Terres de solutions (1/5) : une station d'épuration propre

Quatre ans après les espoirs déçus de la conférence sur le climat de Paris, la COP25 vient de s’ouvrir sans beaucoup d’enthousiasme à Madrid (Espagne). Il y a pourtant urgence à agir. Alors parfois, les actions sont parfois impulsées par les citoyens et les élus locaux. À Combaillaux (Hérault), près de Montpellier, la ville a fait construire la première station d’épuration propre.
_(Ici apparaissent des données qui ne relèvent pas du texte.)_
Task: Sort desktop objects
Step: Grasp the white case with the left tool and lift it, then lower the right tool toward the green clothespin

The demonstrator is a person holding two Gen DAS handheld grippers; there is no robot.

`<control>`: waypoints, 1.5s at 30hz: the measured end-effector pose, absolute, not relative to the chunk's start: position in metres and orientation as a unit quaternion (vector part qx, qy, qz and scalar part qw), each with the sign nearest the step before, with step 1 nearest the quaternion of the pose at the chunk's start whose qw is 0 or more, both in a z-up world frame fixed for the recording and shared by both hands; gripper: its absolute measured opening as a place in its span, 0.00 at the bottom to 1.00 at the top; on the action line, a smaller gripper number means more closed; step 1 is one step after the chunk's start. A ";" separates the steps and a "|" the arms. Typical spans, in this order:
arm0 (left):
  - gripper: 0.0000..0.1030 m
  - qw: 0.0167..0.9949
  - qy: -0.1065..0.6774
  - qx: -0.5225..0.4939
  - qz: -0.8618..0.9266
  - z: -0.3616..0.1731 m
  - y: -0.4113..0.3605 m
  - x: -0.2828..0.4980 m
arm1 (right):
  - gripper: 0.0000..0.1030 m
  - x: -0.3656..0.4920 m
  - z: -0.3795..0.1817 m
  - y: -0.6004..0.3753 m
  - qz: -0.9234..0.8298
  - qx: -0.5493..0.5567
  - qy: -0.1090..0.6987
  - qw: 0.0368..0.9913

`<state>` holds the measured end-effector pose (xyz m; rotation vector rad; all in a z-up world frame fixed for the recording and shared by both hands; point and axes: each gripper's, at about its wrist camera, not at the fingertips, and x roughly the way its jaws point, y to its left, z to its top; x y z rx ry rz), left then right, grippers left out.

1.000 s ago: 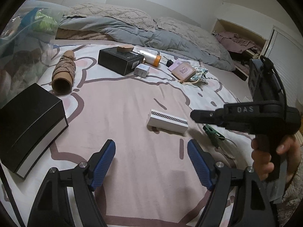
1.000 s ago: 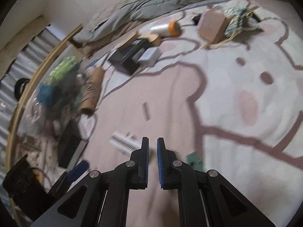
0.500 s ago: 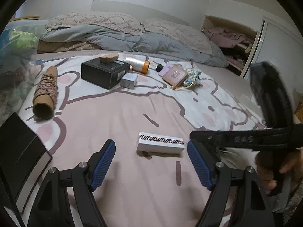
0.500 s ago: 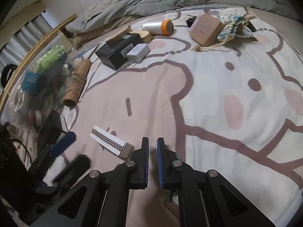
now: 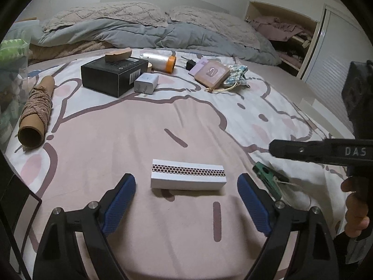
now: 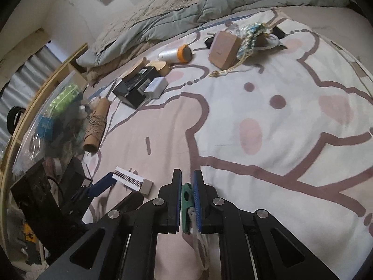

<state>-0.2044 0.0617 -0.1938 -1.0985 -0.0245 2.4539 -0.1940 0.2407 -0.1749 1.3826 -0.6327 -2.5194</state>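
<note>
left wrist view: the left gripper [image 5: 186, 194] is seen from behind, its blue pads [image 5: 120, 198] spread wide and opening further. a long white rectangular box with a black honeycomb strip [image 5: 188, 177] lies flat on the pink-and-white cartoon-print bedsheet [image 5: 139, 126], in the gap between the fingers but nearer their tips; neither pad is touching it. a green clip with a white cord [image 5: 268, 178] lies just right of the box. above the clip the right gripper [image 5: 274, 148] is seen side-on, carried by a hand [image 5: 355, 210] at the right edge. further back a black cardboard box [image 5: 112, 75] is noted with a wooden piece on top and a white plug adapter [image 5: 146, 83] against its front. a cardboard tube wound with brown twine [image 5: 36, 114] lies at the left. a white spool with an orange end [image 5: 160, 60] and a tan square case [image 5: 212, 73] lie near the grey duvet [image 5: 139, 32].

right wrist view: the right gripper [image 6: 187, 180] is pressed nearly together. the green clip [image 6: 186, 200] is seen between the fingers, back from the tips; whether it is pinched or lying beneath cannot be told. the white box [image 6: 132, 180] lies to the left, with a blue pad of the left gripper at its far end. a clear plastic bag of mixed items [image 6: 46, 121] is noted at the left edge.
</note>
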 end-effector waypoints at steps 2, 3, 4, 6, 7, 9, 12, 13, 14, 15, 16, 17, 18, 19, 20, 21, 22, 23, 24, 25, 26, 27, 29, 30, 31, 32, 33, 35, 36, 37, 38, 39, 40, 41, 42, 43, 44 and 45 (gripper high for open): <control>0.87 0.220 -0.004 -0.402 0.889 -0.196 0.064 -0.206 | 0.20 -0.193 -0.175 0.245 -0.852 0.464 -0.223 0.093; 0.87 0.218 -0.002 -0.404 0.888 -0.197 0.065 -0.207 | 0.43 -0.192 -0.175 0.247 -0.853 0.463 -0.226 0.087; 0.87 0.215 0.000 -0.407 0.888 -0.198 0.066 -0.208 | 0.58 -0.191 -0.175 0.249 -0.854 0.462 -0.227 0.080; 0.86 0.212 0.002 -0.408 0.888 -0.199 0.067 -0.209 | 0.77 -0.189 -0.173 0.252 -0.858 0.455 -0.228 0.069; 0.86 0.211 0.003 -0.408 0.888 -0.199 0.068 -0.210 | 0.77 -0.188 -0.172 0.253 -0.858 0.453 -0.232 0.068; 0.82 0.206 0.006 -0.408 0.890 -0.199 0.067 -0.209 | 0.77 -0.188 -0.174 0.255 -0.858 0.453 -0.236 0.062; 0.71 0.201 0.001 -0.406 0.891 -0.198 0.064 -0.209 | 0.84 -0.191 -0.180 0.257 -0.857 0.459 -0.232 0.046; 0.69 0.200 -0.002 -0.406 0.892 -0.198 0.063 -0.209 | 0.89 -0.192 -0.181 0.257 -0.856 0.460 -0.231 0.043; 0.66 0.199 -0.004 -0.406 0.892 -0.197 0.061 -0.209 | 0.95 -0.194 -0.183 0.259 -0.856 0.461 -0.232 0.040; 0.66 0.199 -0.006 -0.406 0.892 -0.196 0.060 -0.209 | 0.95 -0.194 -0.185 0.260 -0.855 0.461 -0.233 0.038; 0.66 0.198 -0.007 -0.405 0.893 -0.196 0.058 -0.208 | 0.95 -0.195 -0.186 0.261 -0.854 0.464 -0.233 0.035; 0.66 0.196 -0.006 -0.404 0.894 -0.195 0.058 -0.206 | 0.95 -0.197 -0.189 0.263 -0.852 0.468 -0.232 0.027; 0.66 0.194 -0.004 -0.404 0.894 -0.194 0.058 -0.205 | 0.95 -0.197 -0.190 0.264 -0.851 0.471 -0.230 0.021; 0.66 0.192 -0.001 -0.404 0.894 -0.194 0.057 -0.203 | 0.95 -0.199 -0.193 0.266 -0.850 0.475 -0.226 0.011; 0.66 0.191 0.000 -0.405 0.894 -0.193 0.056 -0.200 | 0.95 -0.200 -0.195 0.267 -0.850 0.479 -0.221 0.003; 0.66 0.190 0.002 -0.405 0.895 -0.193 0.055 -0.198 | 0.95 -0.201 -0.196 0.268 -0.850 0.480 -0.215 -0.005; 0.66 0.188 0.003 -0.406 0.894 -0.192 0.054 -0.195 | 0.95 -0.202 -0.197 0.269 -0.852 0.481 -0.206 -0.016; 0.66 0.187 0.005 -0.407 0.894 -0.192 0.054 -0.193 | 0.95 -0.203 -0.197 0.269 -0.855 0.480 -0.197 -0.025; 0.66 0.187 0.009 -0.408 0.893 -0.191 0.053 -0.189 | 0.97 -0.204 -0.196 0.269 -0.860 0.477 -0.178 -0.042; 0.66 0.186 0.013 -0.410 0.893 -0.190 0.052 -0.187 | 1.00 -0.206 -0.195 0.267 -0.864 0.475 -0.154 -0.059; 0.66 0.185 0.016 -0.410 0.893 -0.190 0.052 -0.185 | 1.00 -0.207 -0.196 0.266 -0.866 0.475 -0.141 -0.065; 0.66 0.184 0.020 -0.411 0.893 -0.190 0.051 -0.181 | 1.00 -0.209 -0.198 0.263 -0.867 0.479 -0.124 -0.068; 0.66 0.182 0.027 -0.414 0.892 -0.189 0.050 -0.175 | 1.00 -0.211 -0.201 0.261 -0.864 0.486 -0.118 -0.060; 0.66 0.180 0.030 -0.415 0.891 -0.189 0.049 -0.171 | 1.00 -0.211 -0.203 0.260 -0.862 0.490 -0.120 -0.055; 0.66 0.179 0.032 -0.418 0.890 -0.188 0.047 -0.167 | 1.00 -0.212 -0.204 0.260 -0.861 0.492 -0.118 -0.052; 0.66 0.178 0.033 -0.419 0.890 -0.187 0.047 -0.164 | 1.00 -0.212 -0.204 0.259 -0.861 0.493 -0.115 -0.053; 0.66 0.176 0.034 -0.421 0.889 -0.186 0.045 -0.159 | 1.00 -0.213 -0.206 0.259 -0.860 0.495 -0.111 -0.055; 0.66 0.173 0.034 -0.425 0.888 -0.186 0.043 -0.155 | 1.00 -0.214 -0.209 0.257 -0.858 0.499 -0.101 -0.060; 0.66 0.171 0.034 -0.428 0.887 -0.187 0.043 -0.152 | 1.00 -0.214 -0.209 0.255 -0.859 0.499 -0.096 -0.064; 0.66 0.171 0.034 -0.430 0.886 -0.188 0.043 -0.151 | 1.00 -0.214 -0.210 0.254 -0.860 0.498 -0.090 -0.068; 0.66 0.168 0.035 -0.431 0.886 -0.190 0.043 -0.150 | 1.00 -0.215 -0.211 0.253 -0.860 0.498 -0.087 -0.069; 0.66 0.167 0.035 -0.431 0.886 -0.191 0.043 -0.149 | 1.00 -0.215 -0.212 0.252 -0.861 0.497 -0.082 -0.071; 0.66 0.165 0.034 -0.430 0.887 -0.192 0.043 -0.148 | 1.00 -0.214 -0.213 0.251 -0.862 0.495 -0.078 -0.073; 0.66 0.164 0.032 -0.428 0.888 -0.192 0.042 -0.147 | 1.00 -0.215 -0.214 0.250 -0.863 0.495 -0.075 -0.075; 0.66 0.163 0.029 -0.427 0.889 -0.193 0.041 -0.146 | 1.00 -0.215 -0.214 0.249 -0.863 0.495 -0.072 -0.076; 0.66 0.162 0.025 -0.425 0.890 -0.193 0.040 -0.145 | 1.00 -0.215 -0.214 0.250 -0.863 0.494 -0.072 -0.076; 0.66 0.161 0.016 -0.423 0.892 -0.194 0.038 -0.144 | 1.00 -0.215 -0.215 0.251 -0.863 0.494 -0.074 -0.075; 0.66 0.161 0.012 -0.424 0.891 -0.195 0.038 -0.144 | 1.00 -0.215 -0.215 0.252 -0.863 0.493 -0.078 -0.073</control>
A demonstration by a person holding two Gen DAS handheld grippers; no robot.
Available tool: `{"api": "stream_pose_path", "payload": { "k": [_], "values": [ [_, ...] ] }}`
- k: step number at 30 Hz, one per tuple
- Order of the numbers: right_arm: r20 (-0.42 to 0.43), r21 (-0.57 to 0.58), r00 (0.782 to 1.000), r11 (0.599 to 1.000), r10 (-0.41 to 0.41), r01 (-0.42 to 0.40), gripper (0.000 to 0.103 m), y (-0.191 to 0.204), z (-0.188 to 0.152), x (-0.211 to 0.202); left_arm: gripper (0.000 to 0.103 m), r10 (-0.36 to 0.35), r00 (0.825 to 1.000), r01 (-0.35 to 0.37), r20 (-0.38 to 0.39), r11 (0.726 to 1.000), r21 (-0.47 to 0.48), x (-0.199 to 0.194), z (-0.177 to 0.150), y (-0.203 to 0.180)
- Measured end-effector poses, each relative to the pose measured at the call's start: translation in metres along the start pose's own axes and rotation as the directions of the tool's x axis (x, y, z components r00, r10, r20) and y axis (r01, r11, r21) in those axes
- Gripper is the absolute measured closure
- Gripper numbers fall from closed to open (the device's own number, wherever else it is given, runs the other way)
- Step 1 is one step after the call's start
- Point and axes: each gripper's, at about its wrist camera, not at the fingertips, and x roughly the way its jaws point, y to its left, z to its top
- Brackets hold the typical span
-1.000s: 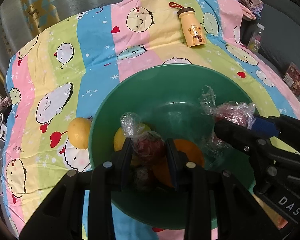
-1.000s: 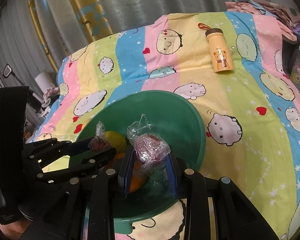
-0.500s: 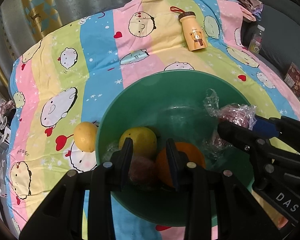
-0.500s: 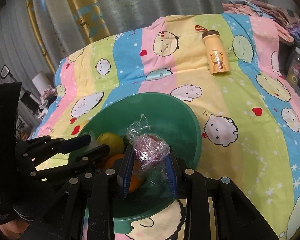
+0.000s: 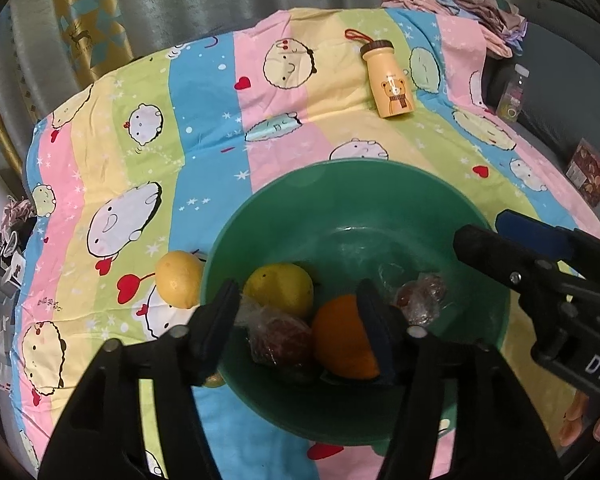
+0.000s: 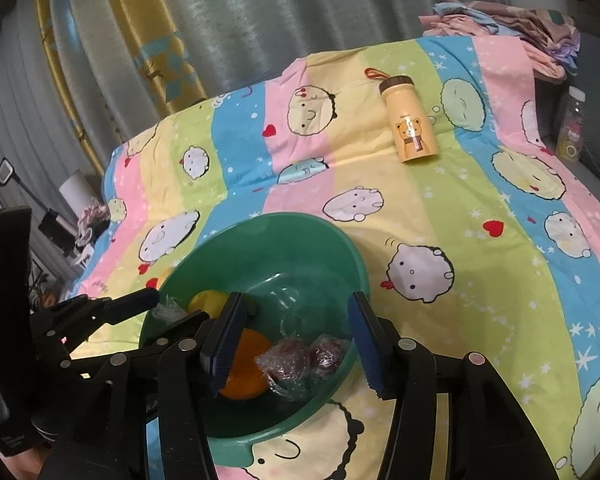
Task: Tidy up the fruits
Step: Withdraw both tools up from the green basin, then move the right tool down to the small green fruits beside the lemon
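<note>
A green bowl on the striped cartoon bedsheet holds a yellow lemon, an orange and two plastic-wrapped dark red fruits. Another lemon lies on the sheet against the bowl's left rim. My left gripper is open and empty above the bowl's near side. My right gripper is open and empty over the bowl, above the wrapped fruits and the orange.
A yellow bear-print bottle lies on the far side of the sheet. Folded clothes are piled at the far right corner. A clear bottle and a snack packet sit off the right edge. Curtains hang behind.
Both grippers opened and let their wrapped red fruits drop into the bowl, the left first, then the right. Both have pulled back and up.
</note>
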Motion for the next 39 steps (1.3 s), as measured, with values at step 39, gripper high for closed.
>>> {"api": "stream_pose_path", "payload": {
  "k": [39],
  "values": [
    [0.184,-0.143,0.968,0.979,0.170,-0.145,0.017,0.072,-0.032,-0.062,0.000,-0.059,0.994,0.093,0.093,0.897,-0.431,-0.056,-0.107,0.163]
  ]
}}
C’est le maire qui a porté le projet. L’élu souhaite les plus jeunes sur la gestion de l’eau : 140 000 litres sont consommés chaque jour dans sa commune. Alors, pour le bien de l’environnement, il a fait construire une deuxième station d’épuration. Un procédé naturel et peu coûteux Si la première station de Combaillaux traite les eaux de manière chimique et rejette donc des déchets difficiles et très coûteux à traiter. Mais la deuxième est expérimentale : dans cette grande cuve remplie de terre et de copeaux de bois, 2 millions et demi d’ouvriers s’affairent : des vers de terre. Ce sont eux qui traitent les eaux usées. Un système simple, qui ne nécessite pas beaucoup d’énergie et d’espace, et surtout un procédé naturel.